The approach avoids copying/symlinking documentation trees into docs/ and aims to keep IDE tooling aligned by reading the same ubproject.toml as Sphinx.

Known constraints from the PoC:

  • Each mount currently expects a directory-shaped Bazel output (e.g. via a helper like files_to_dir).

  • Per-bundle ubproject.toml generation is workspace-only (bazel run), while sandboxed bazel build skips those workspace writes by design.

  • Nested mounts are not supported.

The live_preview implementation would have to be similar to Option B. However, it is less critical because rst files elsewhere in the same repository are watched by the existing sphinx-autobuild setup. The ibazel part is only necessary for generated artifacts.

Maintainability 💚: Equivalent to option B.

Effort 💛: Similar order of magnitude as Option B prototype work.

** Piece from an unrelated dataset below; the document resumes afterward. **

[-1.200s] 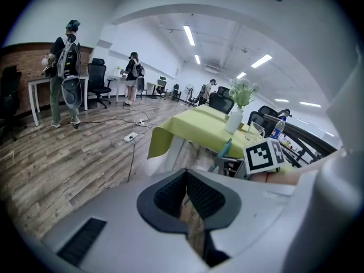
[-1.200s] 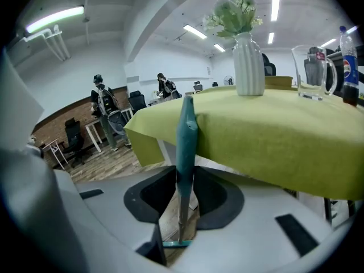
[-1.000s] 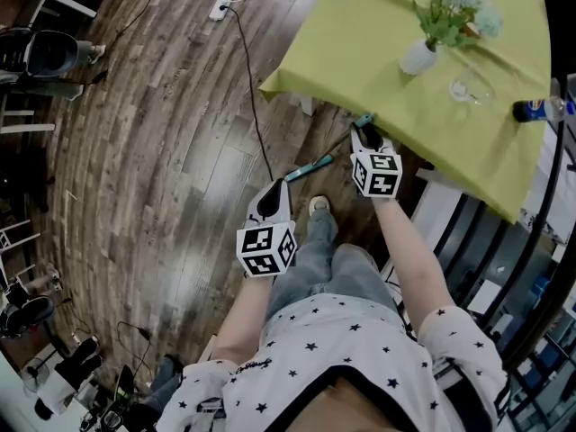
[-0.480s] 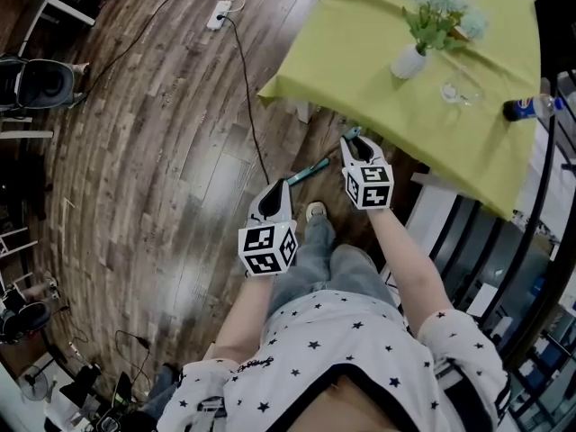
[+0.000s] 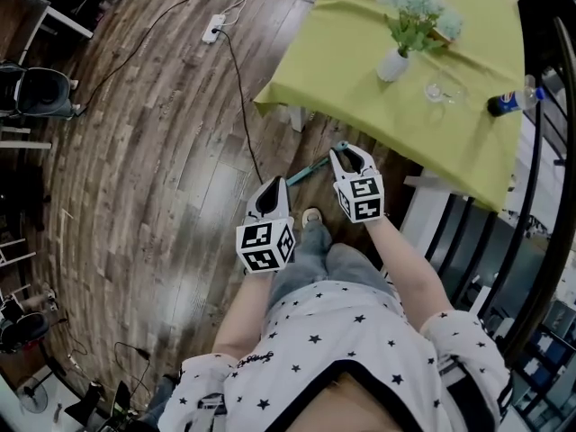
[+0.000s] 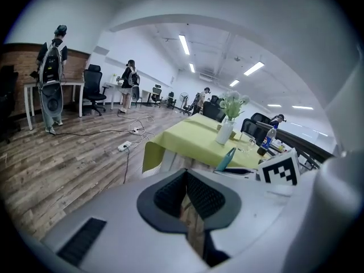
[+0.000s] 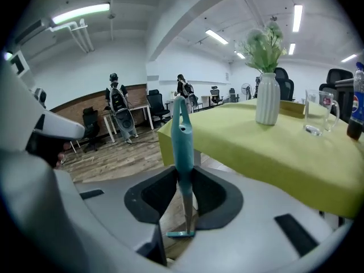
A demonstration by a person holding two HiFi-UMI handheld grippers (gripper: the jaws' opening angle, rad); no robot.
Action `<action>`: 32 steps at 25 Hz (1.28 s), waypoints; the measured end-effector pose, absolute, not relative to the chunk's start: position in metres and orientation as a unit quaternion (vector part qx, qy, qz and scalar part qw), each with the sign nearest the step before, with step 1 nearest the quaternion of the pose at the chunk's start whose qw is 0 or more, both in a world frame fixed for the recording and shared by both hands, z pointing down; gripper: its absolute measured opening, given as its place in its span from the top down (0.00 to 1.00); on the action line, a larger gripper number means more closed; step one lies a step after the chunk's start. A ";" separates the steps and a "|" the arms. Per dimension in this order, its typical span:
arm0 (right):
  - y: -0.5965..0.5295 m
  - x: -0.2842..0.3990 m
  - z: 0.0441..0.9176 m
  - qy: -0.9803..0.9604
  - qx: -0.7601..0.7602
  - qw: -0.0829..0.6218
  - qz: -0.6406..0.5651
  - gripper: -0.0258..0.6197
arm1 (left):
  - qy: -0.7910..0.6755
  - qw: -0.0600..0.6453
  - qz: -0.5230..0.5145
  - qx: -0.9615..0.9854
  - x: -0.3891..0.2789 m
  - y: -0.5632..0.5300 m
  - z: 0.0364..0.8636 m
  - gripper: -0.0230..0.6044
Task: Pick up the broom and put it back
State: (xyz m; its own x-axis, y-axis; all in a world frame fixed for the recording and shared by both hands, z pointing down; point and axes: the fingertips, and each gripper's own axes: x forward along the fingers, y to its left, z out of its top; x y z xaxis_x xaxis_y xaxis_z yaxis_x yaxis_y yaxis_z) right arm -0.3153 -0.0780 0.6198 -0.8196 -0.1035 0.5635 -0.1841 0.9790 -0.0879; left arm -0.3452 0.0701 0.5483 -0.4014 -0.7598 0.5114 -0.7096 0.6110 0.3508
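The broom (image 7: 183,135) has a teal handle with a loop at its top and a thin grey rod below. It stands nearly upright at the centre of the right gripper view, where the right claw (image 7: 183,180) is clenched on it. The left claw (image 6: 186,197) is closed on nothing. The floor (image 5: 153,151) is dark wood planks. At upper right is a bench (image 5: 360,52) under a yellow-green cloth.

Left gripper (image 5: 268,190): centre of frame, pointing up-frame, jaws together, nothing between.
Right gripper (image 5: 347,154): right of centre, slightly higher in frame, jaws clamped on broom handle (image 7: 183,144).
Left forearm (image 5: 241,318): bare, stretched forward.
Right forearm (image 5: 409,273): bare, stretched forward.
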 end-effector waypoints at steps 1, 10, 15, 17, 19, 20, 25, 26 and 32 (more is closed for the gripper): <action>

Speed 💛: Comparable iterative speed; initial setup and mount resolution add some overhead.

UX 💛: Slight edge in IDE usability. The two step are still necessary for a comprehensive live preview.

Evaluation#

Options B and M are nearly equivalent across the evaluated goals. Option M has a small edge in IDE usability because it avoids re-materializing sources and keeps IDE tooling aligned by reading the same ubproject.toml as Sphinx.

A hybrid of B and M was not sufficiently explored and may be reconsidered later.

In order of importance, most important first.

Goals

Option B

Option M

Maintainability

💚

💚

Effort

💛

💛

Speed

💛

💛

UX

😡

💛

Decision: Option M because of its slight edge in IDE usability.

Appendix: any_folder experiment#

For a brief moment, we had an any_folder extension but removed it before the docs-as-code release. It breaks when using such documentation in :docs_combo: It relied on configuration in conf.py but with :docs_combo the modules’ conf.py is ignored and only the root conf.py is used.

More information can be found in PR #450.